__What you should do__: An identical copy of the listing below is all the answer should contain.

BEGIN Input data

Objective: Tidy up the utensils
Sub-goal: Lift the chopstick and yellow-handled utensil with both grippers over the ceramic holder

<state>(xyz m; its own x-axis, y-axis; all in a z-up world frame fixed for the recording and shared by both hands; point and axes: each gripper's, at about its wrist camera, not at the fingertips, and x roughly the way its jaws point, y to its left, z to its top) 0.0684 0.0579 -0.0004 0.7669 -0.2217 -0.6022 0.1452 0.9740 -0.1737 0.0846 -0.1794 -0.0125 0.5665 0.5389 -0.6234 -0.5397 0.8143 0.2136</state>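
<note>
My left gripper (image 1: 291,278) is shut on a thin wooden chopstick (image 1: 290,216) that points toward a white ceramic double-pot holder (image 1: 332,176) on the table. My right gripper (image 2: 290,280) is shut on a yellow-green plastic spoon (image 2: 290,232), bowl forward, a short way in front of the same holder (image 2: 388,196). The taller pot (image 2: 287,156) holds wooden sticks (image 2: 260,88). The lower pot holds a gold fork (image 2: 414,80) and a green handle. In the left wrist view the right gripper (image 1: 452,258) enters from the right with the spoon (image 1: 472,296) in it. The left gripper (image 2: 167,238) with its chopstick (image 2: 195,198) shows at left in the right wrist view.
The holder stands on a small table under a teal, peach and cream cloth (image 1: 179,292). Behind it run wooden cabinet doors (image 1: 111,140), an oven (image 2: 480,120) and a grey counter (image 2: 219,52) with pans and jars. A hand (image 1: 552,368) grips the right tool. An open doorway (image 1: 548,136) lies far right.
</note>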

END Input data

__Exercise answer__:
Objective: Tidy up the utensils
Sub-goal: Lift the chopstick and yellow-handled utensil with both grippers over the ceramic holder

<state>(xyz m; its own x-axis, y-axis; all in a z-up world frame fixed for the recording and shared by both hands; point and axes: each gripper's, at about its wrist camera, not at the fingertips, and x roughly the way its jaws point, y to its left, z to its top) 0.0684 0.0579 -0.0004 0.7669 -0.2217 -0.6022 0.1452 0.9740 -0.1737 0.0846 -0.1794 -0.0125 0.5665 0.5389 -0.6234 -0.5397 0.8143 0.2136</state>
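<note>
My left gripper (image 1: 291,278) is shut on a thin wooden chopstick (image 1: 290,216) that points toward a white ceramic double-pot holder (image 1: 332,176) on the table. My right gripper (image 2: 290,280) is shut on a yellow-green plastic spoon (image 2: 290,232), bowl forward, a short way in front of the same holder (image 2: 388,196). The taller pot (image 2: 287,156) holds wooden sticks (image 2: 260,88). The lower pot holds a gold fork (image 2: 414,80) and a green handle. In the left wrist view the right gripper (image 1: 452,258) enters from the right with the spoon (image 1: 472,296) in it. The left gripper (image 2: 167,238) with its chopstick (image 2: 195,198) shows at left in the right wrist view.
The holder stands on a small table under a teal, peach and cream cloth (image 1: 179,292). Behind it run wooden cabinet doors (image 1: 111,140), an oven (image 2: 480,120) and a grey counter (image 2: 219,52) with pans and jars. A hand (image 1: 552,368) grips the right tool. An open doorway (image 1: 548,136) lies far right.
</note>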

The full answer has been given.